Deucravacitinib, an oral, selective, allosteric tyrosine kinase 2 inhibitor, was effective and well tolerated at a dose of 6 mg once daily through 1 year (52 weeks) in patients with moderate to severe plaque psoriasis in the phase 3 POETYK PSO-1 and POETYK PSO-4 trials. Patients completing PSO-1 or PSO-4 could enter the ongoing POETYK long-term extension trial and receive open-label deucravacitinib. Safety and efficacy were evaluated through 3 years (148 weeks; data cutoff date: June 15, 2022) in Japanese patients in these trials. Safety was assessed via adverse events (AEs). Efficacy endpoints, including ≥75% reduction from baseline in the Psoriasis Area and Severity Index (PASI 75) and static Physician Global Assessment (sPGA) score of 0/1 (clear/almost clear), were evaluated in patients receiving continuous deucravacitinib treatment from baseline in PSO-1 and PSO-4 and in PSO-1 patients crossing over from placebo to deucravacitinib at week 16. At data cutoff, 125 patients had received at least one deucravacitinib dose; 86.4% had >24 months and 27.2% had >36 months of total deucravacitinib exposure. Exposure-adjusted incidence rates per 100 person-years for AEs were: any AEs, 188.5; discontinuations attributable to AEs, 3.2; serious AEs, 7.4; serious infections, 1.3; herpes zoster events, 1.6; major adverse cardiovascular events, 0.6; venous thromboembolic events, 0; and malignancies, 1.0. Clinical responses (as observed) were maintained in PSO-1 patients receiving continuous deucravacitinib treatment from baseline (PASI 75: year 1, 88.9%; year 3, 87.5%; sPGA 0/1: year 1, 74.1%; year 3, 66.7%). Year 1 response rates were also maintained through year 3 in PSO-4 patients and in PSO-1 placebo crossovers. Response rates were also consistent using modified nonresponder imputation and treatment failure rules data imputation methodologies. These findings support the consistent safety profile and durable efficacy of deucravacitinib through 3 years in Japanese patients with psoriasis. ClinicalTrials.gov: NCT03624127; NCT03924427; NCT04036435.

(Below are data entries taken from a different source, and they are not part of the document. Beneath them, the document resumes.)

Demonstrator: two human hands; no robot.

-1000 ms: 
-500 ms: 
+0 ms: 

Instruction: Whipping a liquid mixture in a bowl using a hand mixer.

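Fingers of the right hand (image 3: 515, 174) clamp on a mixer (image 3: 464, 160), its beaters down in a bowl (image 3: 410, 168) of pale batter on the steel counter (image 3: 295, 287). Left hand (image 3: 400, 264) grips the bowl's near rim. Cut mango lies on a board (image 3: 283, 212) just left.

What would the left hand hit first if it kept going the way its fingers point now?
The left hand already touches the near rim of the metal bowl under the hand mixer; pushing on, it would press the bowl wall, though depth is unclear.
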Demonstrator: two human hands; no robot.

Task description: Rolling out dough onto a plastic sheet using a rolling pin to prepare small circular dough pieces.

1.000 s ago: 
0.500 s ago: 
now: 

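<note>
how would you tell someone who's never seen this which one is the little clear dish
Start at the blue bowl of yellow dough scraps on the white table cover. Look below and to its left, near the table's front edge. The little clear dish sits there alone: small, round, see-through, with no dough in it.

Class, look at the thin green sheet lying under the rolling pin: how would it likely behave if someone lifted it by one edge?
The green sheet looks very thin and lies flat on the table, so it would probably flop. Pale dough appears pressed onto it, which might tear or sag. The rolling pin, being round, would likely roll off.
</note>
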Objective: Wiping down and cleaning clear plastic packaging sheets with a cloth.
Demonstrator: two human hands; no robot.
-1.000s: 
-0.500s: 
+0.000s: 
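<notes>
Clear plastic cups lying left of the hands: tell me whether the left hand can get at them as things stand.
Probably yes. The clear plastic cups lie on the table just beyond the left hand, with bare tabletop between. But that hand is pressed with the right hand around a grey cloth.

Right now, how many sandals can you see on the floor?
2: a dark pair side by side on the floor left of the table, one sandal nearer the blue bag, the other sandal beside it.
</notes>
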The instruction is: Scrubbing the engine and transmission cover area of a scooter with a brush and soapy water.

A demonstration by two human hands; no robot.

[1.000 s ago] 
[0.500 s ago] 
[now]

在3期POETYK PSO - 1和POETYK PSO - 4试验中,口服、选择性、变构酪氨酸激酶2抑制剂氘可来昔替尼,对于中度至重度斑块状银屑病患者,剂量为每日一次6毫克,持续1年(52周),疗效显著且耐受性良好。完成PSO - 1或PSO - 4试验的患者可进入正在进行的POETYK长期扩展试验,并接受开放标签的氘可来昔替尼治疗。在这些试验中,对日本患者的安全性和疗效进行了3年(148周;数据截止日期:2022年6月15日)的评估。通过不良事件(AE)评估安全性。在PSO - 1和PSO - 4试验中,从基线开始接受持续氘可来昔替尼治疗的患者,以及在第16周从安慰剂交叉至氘可来昔替尼治疗的PSO - 1患者中,评估疗效终点,包括银屑病面积和严重程度指数(PASI 75)较基线降低≥75%,以及静态医师整体评估(sPGA)评分为0/1(清除/几乎清除)。在数据截止时,125名患者至少接受过一剂氘可来昔替尼治疗;86.4%的患者总氘可来昔替尼暴露时间>24个月,27.2%的患者>36个月。每100人年不良事件的暴露调整发病率为:任何不良事件,188.5;因不良事件停药,3.2;严重不良事件,7.4;严重感染,1.3;带状疱疹事件,1.6;主要不良心血管事件,0.6;静脉血栓栓塞事件,0;恶性肿瘤,1.0。在PSO - 1试验中,从基线开始接受持续氘可来昔替尼治疗的患者中,临床反应(观察到的)得以维持(PASI 75:第1年,88.9%;第3年,87.5%;sPGA 0/1:第1年,74.1%;第3年,66.7%)。在PSO - 4试验患者和PSO - 1安慰剂交叉患者中,第1年的反应率在第3年也得以维持。使用改良的无反应者插补法和治疗失败规则数据插补方法时,反应率也保持一致。这些发现支持了氘可来昔替尼在日本银屑病患者中3年的一致安全性和持久疗效。ClinicalTrials.gov:NCT03624127;NCT03924427;NCT04036435。